Langkah Progresif dalam Proses Penyelidikan

Kapolri menjelaskan bahwa proses identifikasi pelaku berjalan dengan sangat progresif, melibatkan tim penyidik gabungan yang bekerja secara intensif. Identifikasi ini didukung oleh berbagai alat bukti, termasuk rekaman kamera pengawas (CCTV), keterangan saksi mata, serta hasil analisis forensik digital. Kapolri menjamin bahwa seluruh proses penyelidikan dilakukan secara profesional dan berdasarkan fakta hukum yang objektif.

“Kami telah mengidentifikasi siapa saja yang terlibat dalam insiden di SMA 72 tersebut. Data dan nama-nama sudah kami kantongi. Saat ini kami sedang dalam tahap pendalaman peran masing-masing individu untuk menentukan langkah hukum selanjutnya,” terang Kapolri. Pernyataan ini menunjukkan bahwa kepolisian tidak akan mentolerir bentuk-bentuk kekerasan atau tindakan kriminal yang terjadi di institusi pendidikan, yang seharusnya menjadi tempat yang aman bagi para siswa.

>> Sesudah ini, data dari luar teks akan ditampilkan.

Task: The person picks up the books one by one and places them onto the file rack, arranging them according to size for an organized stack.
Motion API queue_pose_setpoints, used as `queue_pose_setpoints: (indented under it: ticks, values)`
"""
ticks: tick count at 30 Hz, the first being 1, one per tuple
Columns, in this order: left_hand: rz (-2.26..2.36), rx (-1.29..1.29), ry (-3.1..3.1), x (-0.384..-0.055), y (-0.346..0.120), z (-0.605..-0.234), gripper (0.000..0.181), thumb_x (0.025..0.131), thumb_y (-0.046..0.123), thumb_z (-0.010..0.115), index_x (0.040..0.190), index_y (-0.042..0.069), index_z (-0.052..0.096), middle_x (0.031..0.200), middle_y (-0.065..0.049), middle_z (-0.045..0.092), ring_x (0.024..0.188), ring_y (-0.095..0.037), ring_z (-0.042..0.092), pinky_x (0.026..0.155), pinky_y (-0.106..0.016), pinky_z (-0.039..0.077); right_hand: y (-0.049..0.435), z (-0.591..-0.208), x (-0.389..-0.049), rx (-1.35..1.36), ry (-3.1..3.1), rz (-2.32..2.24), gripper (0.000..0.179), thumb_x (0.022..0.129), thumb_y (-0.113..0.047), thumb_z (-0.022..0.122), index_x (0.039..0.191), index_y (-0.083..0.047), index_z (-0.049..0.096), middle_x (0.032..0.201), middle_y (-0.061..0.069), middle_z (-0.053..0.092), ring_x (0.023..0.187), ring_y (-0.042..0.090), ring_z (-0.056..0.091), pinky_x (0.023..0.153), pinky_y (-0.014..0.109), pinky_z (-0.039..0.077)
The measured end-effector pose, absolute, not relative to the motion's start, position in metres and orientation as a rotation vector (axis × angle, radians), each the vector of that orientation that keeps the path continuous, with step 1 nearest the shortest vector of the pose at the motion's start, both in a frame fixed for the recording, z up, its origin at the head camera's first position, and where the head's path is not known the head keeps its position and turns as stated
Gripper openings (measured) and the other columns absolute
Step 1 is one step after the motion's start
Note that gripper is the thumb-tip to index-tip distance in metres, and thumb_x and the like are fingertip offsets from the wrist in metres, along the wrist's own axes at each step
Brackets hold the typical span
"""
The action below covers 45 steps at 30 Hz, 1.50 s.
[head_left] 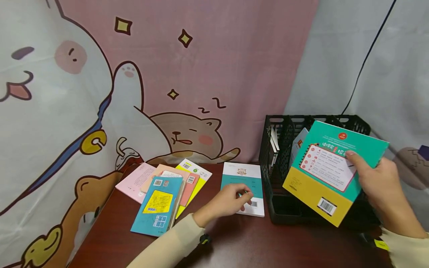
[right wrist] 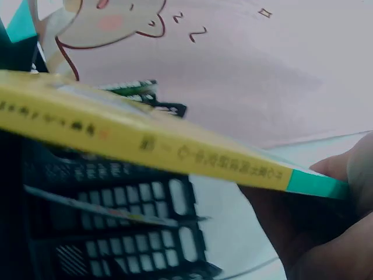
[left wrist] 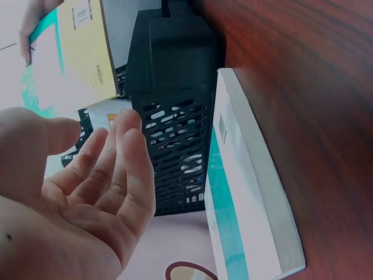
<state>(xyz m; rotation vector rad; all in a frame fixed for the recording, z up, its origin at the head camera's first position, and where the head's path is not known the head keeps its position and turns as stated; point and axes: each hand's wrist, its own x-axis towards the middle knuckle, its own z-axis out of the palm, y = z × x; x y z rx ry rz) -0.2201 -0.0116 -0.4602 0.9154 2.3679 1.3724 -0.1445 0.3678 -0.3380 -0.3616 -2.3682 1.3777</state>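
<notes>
A green and yellow book (head_left: pixel 311 178) is tilted in front of the black basket (head_left: pixel 285 219), gripped at its right edge by my right hand (head_left: pixel 378 182), thumb across the cover. In the right wrist view the yellow spine (right wrist: pixel 192 157) crosses above the basket's slotted dividers. My left hand (head_left: pixel 231 199) hovers over a white and teal book (head_left: pixel 242 171) lying on the table left of the basket. Its fingers are loosely bent with nothing between them, as the left wrist view of the hand (left wrist: pixel 99 186) shows. Other books stand inside the basket.
On the table's left lie several overlapping books: a blue one (head_left: pixel 171 186) on top, a pink one (head_left: pixel 137 182) and a yellow one (head_left: pixel 204 172). A patterned curtain (head_left: pixel 214 74) hangs behind the table. A black cable (head_left: pixel 365 59) runs down behind the basket.
</notes>
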Motion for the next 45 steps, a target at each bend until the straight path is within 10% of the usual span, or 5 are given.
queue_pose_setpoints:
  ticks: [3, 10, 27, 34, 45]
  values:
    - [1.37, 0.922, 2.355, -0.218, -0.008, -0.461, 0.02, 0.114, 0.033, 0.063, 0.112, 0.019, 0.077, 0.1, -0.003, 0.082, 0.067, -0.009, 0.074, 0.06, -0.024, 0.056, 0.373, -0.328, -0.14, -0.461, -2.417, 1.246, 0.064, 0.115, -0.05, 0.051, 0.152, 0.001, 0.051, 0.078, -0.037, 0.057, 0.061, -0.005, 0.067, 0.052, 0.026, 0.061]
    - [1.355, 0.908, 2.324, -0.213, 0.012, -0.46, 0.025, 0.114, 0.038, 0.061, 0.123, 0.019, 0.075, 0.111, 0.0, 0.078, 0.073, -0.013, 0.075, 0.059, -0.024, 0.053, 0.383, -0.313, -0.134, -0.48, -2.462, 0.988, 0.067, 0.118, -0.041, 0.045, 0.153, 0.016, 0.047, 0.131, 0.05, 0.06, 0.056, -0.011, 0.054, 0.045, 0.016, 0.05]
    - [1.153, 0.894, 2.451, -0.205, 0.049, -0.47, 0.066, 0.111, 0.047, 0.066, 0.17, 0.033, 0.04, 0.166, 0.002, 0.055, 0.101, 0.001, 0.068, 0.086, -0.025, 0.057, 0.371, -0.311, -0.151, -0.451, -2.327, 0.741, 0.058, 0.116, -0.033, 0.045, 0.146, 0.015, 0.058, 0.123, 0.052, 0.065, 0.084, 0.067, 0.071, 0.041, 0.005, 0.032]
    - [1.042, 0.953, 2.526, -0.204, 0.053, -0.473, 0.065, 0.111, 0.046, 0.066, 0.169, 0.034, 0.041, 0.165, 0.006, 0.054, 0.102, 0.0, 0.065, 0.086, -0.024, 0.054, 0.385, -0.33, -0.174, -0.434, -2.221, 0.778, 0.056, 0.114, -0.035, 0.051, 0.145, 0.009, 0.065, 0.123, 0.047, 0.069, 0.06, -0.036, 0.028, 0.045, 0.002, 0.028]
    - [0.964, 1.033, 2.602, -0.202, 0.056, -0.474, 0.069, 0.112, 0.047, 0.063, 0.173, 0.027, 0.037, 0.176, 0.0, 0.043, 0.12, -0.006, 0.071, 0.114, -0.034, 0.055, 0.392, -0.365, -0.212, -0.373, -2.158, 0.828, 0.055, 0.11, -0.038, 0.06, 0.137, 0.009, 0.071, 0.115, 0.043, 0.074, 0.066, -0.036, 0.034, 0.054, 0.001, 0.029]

Perlindungan dan Penanganan Kasus Anak di Bawah Umur

Mengingat sebagian besar individu yang terlibat dalam kasus ini kemungkinan masih berstatus anak di bawah umur, Kapolri menekankan pentingnya penanganan yang mengacu pada Undang-Undang Sistem Peradilan Pidana Anak (SPPA). Pendekatan yang dilakukan oleh kepolisian tidak hanya berfokus pada penegakan hukum, tetapi juga pada upaya perlindungan, rehabilitasi, dan diversi, sesuai dengan prinsip keadilan restoratif.

Pihak kepolisian akan berkoordinasi erat dengan pihak sekolah, Komisi Perlindungan Anak Indonesia (KPAI), serta dinas sosial terkait untuk memastikan bahwa proses hukum yang berjalan tidak merampas masa depan para pelaku, namun tetap memberikan efek jera dan pembelajaran. Identifikasi ini menjadi dasar penting untuk memisahkan pelaku utama dari individu yang mungkin hanya terlibat secara pasif atau terpengaruh.

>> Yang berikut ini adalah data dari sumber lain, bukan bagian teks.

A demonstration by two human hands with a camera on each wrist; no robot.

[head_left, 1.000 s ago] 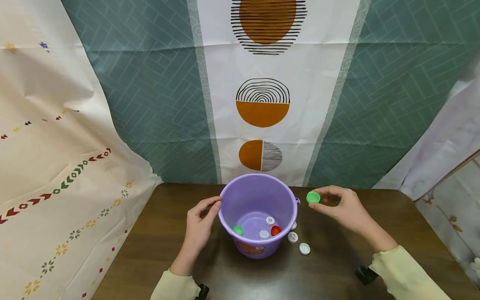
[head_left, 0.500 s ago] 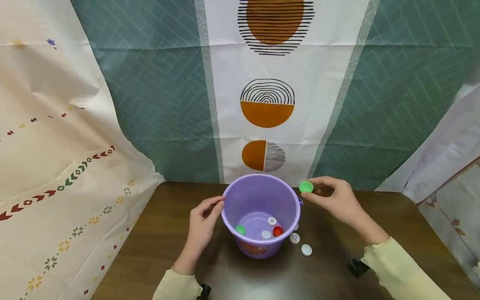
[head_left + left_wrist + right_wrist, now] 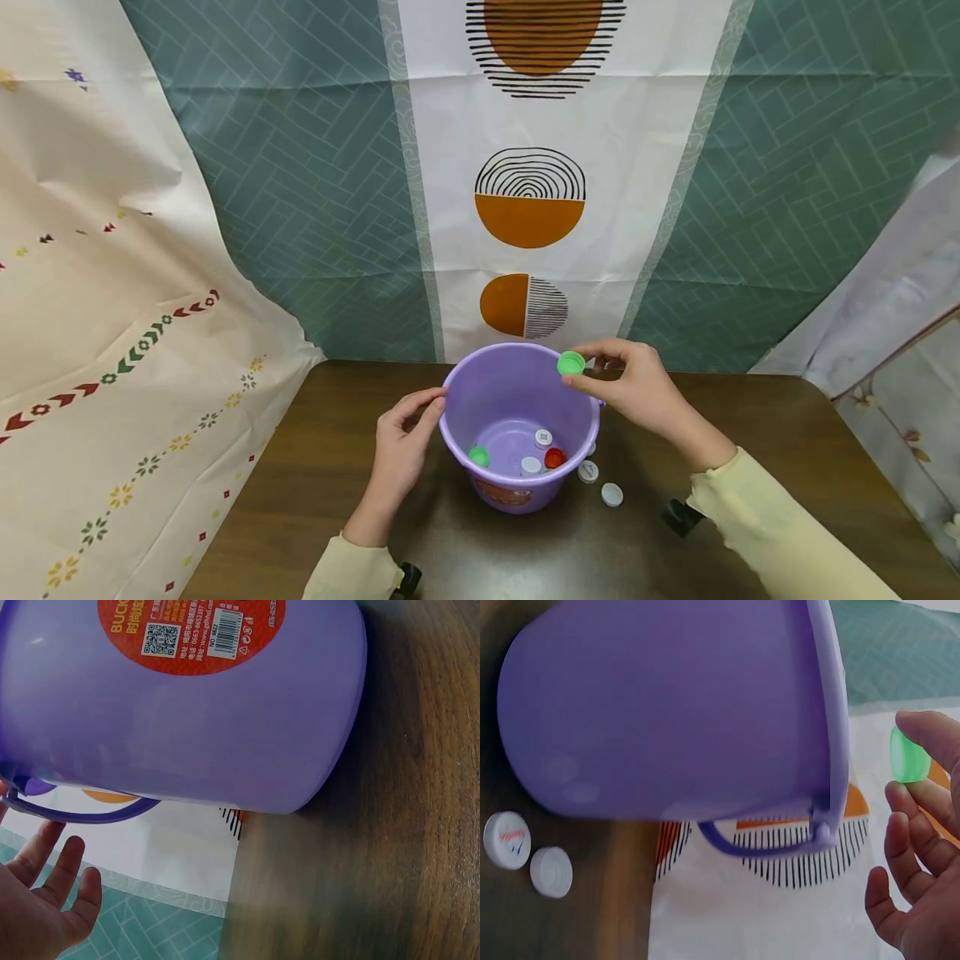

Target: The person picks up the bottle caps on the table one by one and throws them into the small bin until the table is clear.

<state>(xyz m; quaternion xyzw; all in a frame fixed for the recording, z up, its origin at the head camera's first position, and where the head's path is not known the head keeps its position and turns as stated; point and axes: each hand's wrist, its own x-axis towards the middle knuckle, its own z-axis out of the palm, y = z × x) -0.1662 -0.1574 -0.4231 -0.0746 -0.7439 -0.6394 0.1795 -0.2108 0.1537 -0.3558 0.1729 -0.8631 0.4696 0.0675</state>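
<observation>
A purple bucket (image 3: 495,400) stands upright on the dark wooden table. My left hand (image 3: 401,446) pinches its left rim between thumb and index finger; in the left wrist view the other fingers of the left hand (image 3: 52,900) spread beside the handle (image 3: 90,817). My right hand (image 3: 637,387) holds a green bottle cap (image 3: 571,363) between thumb and fingertips, over the bucket's far right rim. In the right wrist view that green cap (image 3: 909,755) is level with the rim and apart from it. Inside the bucket lie a green cap (image 3: 478,456), a red cap (image 3: 555,458) and white caps (image 3: 543,438).
White bottle caps (image 3: 612,495) lie on the table (image 3: 337,417) just right of the bucket; the right wrist view shows a printed cap (image 3: 508,840) beside a plain one (image 3: 551,872). A patterned cloth (image 3: 315,208) hangs behind the table, with a cream cloth (image 3: 112,333) at left.
My right hand has moved left with the green cap, from beside the bucket to over its rim. The left hand stays at the left rim.
</observation>
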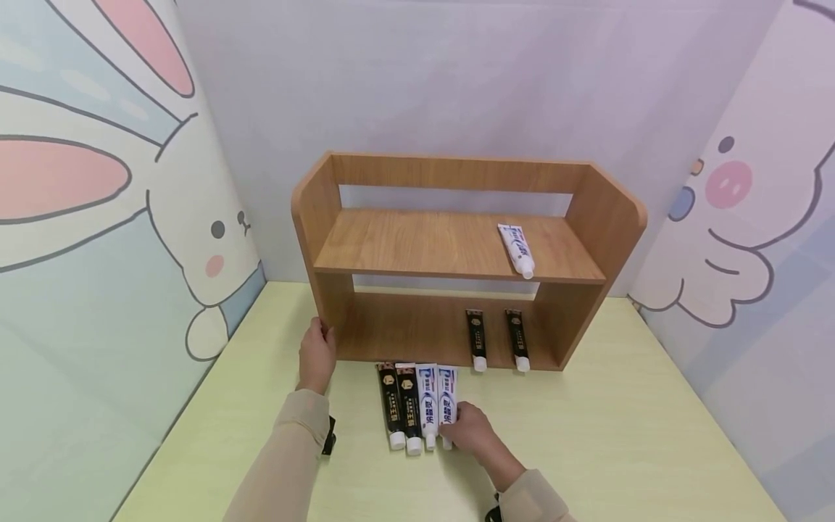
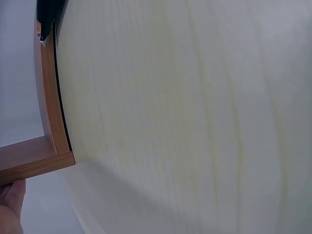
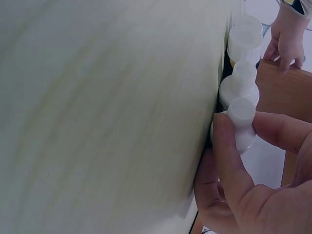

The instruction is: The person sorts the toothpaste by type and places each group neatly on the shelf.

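Side by side on the table lie two black toothpaste tubes and two white toothpaste tubes, caps toward me. My right hand pinches the rightmost white toothpaste tube near its cap, which shows between thumb and fingers in the right wrist view. At the left, my left hand grips the side panel of the wooden shelf low down by its front edge. Only part of that hand appears in the left wrist view.
Another white tube lies on the upper board toward the right, its cap over the front edge. Two more black tubes lie on the lower board's right half. A wall stands behind the shelf, with printed side walls left and right.
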The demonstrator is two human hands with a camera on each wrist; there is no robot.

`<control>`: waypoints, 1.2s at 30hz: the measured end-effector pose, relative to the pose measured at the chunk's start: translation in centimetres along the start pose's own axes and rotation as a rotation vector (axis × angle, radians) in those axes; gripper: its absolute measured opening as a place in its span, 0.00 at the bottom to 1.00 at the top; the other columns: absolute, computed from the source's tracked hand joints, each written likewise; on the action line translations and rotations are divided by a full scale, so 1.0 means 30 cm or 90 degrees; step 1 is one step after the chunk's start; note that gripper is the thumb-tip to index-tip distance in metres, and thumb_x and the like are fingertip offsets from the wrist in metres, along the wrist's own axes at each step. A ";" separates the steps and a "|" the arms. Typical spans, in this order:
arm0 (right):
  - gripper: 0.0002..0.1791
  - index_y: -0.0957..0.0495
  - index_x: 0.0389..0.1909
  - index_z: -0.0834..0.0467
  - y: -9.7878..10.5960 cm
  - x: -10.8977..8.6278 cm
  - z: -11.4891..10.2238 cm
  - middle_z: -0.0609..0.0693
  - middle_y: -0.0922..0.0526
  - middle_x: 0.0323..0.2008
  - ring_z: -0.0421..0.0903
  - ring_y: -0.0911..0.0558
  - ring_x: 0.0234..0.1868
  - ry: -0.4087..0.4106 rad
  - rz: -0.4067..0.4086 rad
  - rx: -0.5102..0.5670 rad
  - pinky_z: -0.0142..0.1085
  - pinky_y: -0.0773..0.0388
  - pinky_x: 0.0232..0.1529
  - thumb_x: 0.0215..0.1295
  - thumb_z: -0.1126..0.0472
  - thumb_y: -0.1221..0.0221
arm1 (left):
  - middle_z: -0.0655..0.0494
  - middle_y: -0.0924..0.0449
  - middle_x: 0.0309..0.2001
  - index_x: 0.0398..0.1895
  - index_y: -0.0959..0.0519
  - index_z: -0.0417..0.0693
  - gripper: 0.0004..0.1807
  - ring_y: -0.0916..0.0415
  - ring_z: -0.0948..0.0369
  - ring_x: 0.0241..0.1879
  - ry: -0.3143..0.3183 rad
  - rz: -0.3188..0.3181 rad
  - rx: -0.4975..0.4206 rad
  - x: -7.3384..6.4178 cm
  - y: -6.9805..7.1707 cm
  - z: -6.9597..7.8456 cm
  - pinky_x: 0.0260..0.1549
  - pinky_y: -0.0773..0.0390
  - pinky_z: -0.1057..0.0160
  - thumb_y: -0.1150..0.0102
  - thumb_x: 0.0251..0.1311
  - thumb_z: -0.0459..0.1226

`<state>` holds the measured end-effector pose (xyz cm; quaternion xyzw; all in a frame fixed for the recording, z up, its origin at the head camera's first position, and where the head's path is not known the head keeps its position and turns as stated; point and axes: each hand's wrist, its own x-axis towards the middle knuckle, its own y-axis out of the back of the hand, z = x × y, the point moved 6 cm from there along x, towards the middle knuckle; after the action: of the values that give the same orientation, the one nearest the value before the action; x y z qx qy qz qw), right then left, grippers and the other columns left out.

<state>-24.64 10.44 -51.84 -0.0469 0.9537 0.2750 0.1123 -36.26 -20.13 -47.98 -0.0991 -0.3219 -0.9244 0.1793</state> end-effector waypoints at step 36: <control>0.30 0.34 0.57 0.80 0.058 -0.002 0.020 0.58 0.22 0.36 0.47 0.22 0.28 -0.017 -0.027 0.117 0.38 0.20 0.28 0.53 0.74 0.36 | 0.36 0.28 0.52 0.56 0.35 0.36 0.14 0.26 0.43 0.49 0.011 -0.019 -0.021 -0.002 -0.002 -0.003 0.48 0.24 0.42 0.53 0.74 0.34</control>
<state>-24.74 12.25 -51.43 -0.0525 0.9721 0.1846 0.1347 -36.24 -20.12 -48.10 -0.0892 -0.3065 -0.9329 0.1665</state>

Upaya Mencegah Kasus Serupa Terulang di Lingkungan Sekolah

Kasus kriminal di lingkungan SMA 72 ini menjadi alarm bagi seluruh pemangku kepentingan di sektor pendidikan. Kapolri mengajak semua pihak, mulai dari guru, orang tua, hingga komunitas pendidikan, untuk mengambil peran aktif dalam pencegahan. Ia menekankan perlunya peningkatan pengawasan internal sekolah dan penerapan sistem keamanan yang lebih ketat untuk mengantisipasi potensi kerawanan.

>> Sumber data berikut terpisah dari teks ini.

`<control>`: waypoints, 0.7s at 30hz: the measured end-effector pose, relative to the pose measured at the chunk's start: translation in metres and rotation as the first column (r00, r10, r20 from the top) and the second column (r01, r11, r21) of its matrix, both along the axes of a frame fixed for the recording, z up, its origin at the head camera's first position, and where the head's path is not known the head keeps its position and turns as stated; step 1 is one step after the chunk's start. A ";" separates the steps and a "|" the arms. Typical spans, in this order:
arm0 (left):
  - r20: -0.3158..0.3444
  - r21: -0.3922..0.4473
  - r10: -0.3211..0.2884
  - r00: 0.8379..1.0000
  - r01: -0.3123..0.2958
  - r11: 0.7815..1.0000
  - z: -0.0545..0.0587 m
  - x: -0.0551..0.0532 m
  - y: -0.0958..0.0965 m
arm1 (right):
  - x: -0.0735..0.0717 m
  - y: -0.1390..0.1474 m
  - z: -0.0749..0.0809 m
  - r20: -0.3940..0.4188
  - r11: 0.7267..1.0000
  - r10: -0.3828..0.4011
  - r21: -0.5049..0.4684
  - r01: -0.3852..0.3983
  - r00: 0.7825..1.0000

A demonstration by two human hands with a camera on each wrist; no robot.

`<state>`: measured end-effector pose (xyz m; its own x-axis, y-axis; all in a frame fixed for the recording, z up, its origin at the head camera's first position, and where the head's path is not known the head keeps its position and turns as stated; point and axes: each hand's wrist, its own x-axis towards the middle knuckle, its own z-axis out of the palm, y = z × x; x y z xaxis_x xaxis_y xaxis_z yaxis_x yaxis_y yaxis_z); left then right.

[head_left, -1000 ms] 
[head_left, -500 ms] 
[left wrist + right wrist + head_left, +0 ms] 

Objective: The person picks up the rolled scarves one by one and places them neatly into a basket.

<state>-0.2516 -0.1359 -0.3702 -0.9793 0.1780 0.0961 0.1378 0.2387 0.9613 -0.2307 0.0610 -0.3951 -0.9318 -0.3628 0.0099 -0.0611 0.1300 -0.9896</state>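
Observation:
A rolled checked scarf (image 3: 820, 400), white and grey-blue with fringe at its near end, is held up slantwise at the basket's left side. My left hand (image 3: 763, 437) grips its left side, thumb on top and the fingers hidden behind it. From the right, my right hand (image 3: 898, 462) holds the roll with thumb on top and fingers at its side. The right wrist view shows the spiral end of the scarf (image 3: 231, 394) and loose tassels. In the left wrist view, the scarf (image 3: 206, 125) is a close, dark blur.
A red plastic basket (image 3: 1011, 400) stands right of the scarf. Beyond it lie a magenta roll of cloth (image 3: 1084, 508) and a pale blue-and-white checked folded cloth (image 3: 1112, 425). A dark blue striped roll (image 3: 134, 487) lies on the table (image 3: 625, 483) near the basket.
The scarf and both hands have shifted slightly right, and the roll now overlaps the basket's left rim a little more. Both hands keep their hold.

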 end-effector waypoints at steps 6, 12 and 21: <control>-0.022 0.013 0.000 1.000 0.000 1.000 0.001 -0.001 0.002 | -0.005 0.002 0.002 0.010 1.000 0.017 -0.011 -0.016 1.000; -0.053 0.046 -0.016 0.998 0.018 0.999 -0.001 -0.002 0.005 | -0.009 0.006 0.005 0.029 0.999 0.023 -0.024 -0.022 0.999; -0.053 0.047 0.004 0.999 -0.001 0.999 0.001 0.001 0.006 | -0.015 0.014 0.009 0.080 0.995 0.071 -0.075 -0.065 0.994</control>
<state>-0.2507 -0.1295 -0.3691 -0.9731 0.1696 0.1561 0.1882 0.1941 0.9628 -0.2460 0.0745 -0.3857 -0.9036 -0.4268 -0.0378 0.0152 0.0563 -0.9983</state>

Baca Juga:Bahlil Sebut Penolakan Soeharto Hal Lumrah

Lebih lanjut, Jenderal Listyo Sigit Prabowo menyoroti pentingnya edukasi karakter dan pembangunan mentalitas anti-kekerasan di kalangan pelajar. Kasus ini diharapkan menjadi momentum refleksi kolektif untuk menciptakan lingkungan sekolah yang benar-benar kondusif, aman, dan bebas dari segala bentuk intimidasi maupun tindakan kriminal. Kepolisian berjanji akan memberikan dukungan penuh dalam upaya pencegahan dan edukasi di sekolah-sekolah pasca penuntasan kasus ini.